TASK ITEM:
Beneath this instruction is a block of data; output from it exactly the lines that run from the one containing "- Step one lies" through the one containing "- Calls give", inclusive.

[Records from a collection]
BEGIN
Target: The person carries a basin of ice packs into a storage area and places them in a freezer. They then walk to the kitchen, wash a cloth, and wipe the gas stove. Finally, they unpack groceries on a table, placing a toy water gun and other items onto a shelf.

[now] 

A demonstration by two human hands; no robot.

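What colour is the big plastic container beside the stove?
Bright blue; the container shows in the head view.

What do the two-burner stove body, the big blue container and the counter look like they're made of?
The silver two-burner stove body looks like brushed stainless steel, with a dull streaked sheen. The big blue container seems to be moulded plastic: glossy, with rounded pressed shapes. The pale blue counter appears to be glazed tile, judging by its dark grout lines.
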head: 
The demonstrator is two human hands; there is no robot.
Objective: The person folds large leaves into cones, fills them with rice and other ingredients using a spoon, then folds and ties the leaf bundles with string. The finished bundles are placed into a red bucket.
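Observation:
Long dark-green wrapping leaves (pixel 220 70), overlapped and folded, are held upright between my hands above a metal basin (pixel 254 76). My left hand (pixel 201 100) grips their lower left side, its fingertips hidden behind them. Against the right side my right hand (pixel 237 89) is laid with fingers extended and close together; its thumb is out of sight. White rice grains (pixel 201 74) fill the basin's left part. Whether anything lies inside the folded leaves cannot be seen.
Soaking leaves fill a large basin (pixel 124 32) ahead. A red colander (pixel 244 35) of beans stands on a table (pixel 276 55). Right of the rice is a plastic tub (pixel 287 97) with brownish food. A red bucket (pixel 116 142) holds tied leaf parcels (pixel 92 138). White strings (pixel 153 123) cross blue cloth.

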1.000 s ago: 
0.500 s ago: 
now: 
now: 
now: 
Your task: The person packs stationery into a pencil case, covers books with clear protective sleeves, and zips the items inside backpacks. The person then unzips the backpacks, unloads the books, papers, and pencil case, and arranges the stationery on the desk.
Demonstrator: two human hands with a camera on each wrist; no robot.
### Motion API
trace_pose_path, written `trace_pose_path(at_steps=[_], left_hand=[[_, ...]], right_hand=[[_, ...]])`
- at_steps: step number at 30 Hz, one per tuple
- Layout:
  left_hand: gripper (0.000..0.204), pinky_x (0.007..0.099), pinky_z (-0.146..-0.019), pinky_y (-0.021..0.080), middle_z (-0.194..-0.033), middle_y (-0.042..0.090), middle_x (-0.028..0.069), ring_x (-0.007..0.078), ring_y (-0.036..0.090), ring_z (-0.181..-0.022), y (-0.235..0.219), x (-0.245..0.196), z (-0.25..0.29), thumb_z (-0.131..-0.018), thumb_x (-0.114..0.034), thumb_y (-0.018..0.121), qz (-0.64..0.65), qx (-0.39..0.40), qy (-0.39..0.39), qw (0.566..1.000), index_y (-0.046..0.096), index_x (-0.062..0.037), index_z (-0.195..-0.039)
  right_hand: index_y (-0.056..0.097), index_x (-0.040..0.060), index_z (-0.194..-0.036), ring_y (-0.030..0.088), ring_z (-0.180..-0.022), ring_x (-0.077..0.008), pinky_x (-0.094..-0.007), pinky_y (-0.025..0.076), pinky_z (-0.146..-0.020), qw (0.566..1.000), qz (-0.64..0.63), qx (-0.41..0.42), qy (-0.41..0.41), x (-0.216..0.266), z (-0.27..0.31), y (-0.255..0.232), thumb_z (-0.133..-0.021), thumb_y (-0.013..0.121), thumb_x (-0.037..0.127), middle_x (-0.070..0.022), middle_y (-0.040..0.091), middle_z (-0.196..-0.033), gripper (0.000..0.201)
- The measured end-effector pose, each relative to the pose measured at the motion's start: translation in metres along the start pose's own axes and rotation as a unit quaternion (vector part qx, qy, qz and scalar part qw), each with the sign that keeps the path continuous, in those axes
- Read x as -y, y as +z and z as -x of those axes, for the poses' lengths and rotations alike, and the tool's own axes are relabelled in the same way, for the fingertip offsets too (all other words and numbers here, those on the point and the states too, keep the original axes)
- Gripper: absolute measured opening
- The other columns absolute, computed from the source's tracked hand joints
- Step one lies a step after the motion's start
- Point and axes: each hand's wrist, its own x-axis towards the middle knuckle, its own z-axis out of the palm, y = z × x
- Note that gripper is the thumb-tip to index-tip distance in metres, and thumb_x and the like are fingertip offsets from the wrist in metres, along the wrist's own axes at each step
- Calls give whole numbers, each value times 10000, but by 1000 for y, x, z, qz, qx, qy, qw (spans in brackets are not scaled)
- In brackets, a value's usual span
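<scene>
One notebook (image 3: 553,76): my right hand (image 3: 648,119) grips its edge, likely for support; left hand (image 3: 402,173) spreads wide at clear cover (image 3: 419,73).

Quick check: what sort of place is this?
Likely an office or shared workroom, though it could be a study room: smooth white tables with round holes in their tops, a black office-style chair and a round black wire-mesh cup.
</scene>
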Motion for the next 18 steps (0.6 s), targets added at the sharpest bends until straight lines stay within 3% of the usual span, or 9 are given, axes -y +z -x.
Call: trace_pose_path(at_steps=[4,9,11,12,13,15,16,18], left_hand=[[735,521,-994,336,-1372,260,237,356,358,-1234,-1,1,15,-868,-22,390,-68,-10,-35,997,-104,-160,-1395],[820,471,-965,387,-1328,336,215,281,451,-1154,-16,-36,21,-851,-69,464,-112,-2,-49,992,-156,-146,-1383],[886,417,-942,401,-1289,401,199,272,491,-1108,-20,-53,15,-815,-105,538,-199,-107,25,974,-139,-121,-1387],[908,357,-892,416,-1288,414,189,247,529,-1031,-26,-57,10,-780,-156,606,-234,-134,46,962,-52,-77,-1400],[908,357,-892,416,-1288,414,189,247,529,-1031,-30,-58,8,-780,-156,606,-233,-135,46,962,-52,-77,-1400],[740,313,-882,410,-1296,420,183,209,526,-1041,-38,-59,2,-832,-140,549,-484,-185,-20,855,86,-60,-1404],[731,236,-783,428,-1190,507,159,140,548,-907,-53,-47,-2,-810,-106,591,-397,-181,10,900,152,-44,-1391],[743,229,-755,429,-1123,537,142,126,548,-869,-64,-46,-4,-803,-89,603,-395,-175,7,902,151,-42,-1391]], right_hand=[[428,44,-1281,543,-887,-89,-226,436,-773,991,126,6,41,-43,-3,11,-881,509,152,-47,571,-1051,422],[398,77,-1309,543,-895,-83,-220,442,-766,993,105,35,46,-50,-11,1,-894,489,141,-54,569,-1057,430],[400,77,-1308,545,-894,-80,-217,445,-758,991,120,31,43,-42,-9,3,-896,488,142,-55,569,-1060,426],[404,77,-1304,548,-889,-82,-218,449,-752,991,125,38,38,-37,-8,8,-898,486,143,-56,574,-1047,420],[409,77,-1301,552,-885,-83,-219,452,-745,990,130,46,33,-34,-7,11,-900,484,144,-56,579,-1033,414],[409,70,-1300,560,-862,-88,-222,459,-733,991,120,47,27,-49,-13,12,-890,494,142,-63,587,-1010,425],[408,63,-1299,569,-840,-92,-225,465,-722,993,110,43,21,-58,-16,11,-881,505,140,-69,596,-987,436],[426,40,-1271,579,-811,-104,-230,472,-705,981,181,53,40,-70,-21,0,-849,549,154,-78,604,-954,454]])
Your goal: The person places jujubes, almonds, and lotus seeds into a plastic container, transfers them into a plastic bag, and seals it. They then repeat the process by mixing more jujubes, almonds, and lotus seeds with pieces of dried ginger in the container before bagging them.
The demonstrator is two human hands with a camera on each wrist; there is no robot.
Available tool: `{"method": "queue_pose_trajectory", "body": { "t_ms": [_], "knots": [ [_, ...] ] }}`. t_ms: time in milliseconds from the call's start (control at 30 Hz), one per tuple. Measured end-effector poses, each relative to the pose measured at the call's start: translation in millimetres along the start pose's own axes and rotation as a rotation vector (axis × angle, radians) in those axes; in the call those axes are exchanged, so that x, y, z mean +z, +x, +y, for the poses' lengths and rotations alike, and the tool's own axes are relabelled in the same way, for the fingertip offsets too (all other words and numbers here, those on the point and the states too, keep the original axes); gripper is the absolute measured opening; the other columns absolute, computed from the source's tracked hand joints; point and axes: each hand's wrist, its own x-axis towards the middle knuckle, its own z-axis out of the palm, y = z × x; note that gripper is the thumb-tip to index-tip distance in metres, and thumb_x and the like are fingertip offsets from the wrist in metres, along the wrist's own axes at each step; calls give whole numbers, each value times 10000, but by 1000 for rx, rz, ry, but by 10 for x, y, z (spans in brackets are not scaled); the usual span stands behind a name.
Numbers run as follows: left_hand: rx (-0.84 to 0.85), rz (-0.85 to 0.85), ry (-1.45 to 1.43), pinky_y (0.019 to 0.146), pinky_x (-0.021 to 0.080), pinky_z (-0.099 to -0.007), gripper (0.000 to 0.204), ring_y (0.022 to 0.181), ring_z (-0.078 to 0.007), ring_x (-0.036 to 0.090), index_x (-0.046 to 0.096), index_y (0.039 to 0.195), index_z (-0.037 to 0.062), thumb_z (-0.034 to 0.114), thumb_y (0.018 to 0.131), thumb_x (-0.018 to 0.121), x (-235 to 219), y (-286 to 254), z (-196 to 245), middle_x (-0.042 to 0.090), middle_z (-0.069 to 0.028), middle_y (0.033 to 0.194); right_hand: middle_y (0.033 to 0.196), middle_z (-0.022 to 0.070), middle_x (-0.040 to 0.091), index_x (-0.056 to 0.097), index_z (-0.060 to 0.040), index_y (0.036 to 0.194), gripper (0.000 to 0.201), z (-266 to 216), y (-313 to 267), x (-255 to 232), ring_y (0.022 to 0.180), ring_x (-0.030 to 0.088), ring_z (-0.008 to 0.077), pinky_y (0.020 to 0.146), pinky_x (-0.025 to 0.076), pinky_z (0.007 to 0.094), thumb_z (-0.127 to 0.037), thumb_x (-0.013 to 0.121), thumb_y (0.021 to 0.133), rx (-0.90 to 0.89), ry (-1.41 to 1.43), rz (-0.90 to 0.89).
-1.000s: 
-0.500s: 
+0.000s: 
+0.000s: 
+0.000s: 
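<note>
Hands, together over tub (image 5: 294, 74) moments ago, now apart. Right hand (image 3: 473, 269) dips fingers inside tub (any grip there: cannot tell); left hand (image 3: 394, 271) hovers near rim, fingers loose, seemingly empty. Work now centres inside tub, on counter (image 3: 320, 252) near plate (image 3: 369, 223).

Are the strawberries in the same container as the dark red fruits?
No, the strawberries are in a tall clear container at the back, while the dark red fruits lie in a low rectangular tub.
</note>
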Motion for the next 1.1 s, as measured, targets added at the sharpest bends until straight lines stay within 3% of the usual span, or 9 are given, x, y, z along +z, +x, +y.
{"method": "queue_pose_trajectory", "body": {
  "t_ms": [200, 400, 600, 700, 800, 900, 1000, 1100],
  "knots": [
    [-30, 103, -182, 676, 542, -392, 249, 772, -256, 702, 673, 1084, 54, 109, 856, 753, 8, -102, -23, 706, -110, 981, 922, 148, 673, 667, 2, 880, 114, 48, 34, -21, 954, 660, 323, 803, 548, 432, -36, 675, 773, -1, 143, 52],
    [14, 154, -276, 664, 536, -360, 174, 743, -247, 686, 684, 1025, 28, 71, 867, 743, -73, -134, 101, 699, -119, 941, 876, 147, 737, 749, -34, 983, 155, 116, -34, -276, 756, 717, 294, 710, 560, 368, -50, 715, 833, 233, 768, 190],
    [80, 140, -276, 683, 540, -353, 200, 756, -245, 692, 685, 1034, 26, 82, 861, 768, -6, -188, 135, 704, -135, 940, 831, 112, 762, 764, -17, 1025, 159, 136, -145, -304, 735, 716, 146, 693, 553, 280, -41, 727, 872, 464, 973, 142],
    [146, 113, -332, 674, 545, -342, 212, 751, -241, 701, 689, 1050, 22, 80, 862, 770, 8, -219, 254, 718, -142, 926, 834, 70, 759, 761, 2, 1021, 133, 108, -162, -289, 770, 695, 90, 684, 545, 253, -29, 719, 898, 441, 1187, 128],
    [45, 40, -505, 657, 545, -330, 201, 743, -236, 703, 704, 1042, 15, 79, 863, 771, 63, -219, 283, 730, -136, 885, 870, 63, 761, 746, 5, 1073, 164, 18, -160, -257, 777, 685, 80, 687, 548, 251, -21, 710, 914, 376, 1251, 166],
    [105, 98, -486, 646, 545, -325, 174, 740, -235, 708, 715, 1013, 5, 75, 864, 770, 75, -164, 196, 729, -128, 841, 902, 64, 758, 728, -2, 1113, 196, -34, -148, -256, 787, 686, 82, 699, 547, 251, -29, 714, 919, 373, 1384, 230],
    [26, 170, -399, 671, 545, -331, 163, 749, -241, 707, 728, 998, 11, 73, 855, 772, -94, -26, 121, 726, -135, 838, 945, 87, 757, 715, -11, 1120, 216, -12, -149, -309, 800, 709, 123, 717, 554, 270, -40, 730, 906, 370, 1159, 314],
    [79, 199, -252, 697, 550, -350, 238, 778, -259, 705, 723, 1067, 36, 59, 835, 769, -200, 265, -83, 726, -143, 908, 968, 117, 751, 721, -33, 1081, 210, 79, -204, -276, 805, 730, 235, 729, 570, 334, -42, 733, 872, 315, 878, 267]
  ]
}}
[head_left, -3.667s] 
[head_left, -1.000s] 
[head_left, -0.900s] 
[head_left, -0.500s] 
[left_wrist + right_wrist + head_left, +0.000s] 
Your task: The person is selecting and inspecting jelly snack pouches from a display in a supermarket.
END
TASK ANSWER:
- Step one lies a step after the motion's start
- Point and axes: each hand's wrist, its own x-axis towards the middle knuckle, its own z-axis out of the palm, y = z × x
- Note that gripper is the thumb-tip to index-tip distance in metres, and thumb_x and the like are fingertip offsets from the wrist in metres, along the wrist's own axes at each step
- Calls give whole numbers, each value times 10000, but by 1000 for y, x, z, qz, qx, qy, qw (spans in brackets are not scaled)

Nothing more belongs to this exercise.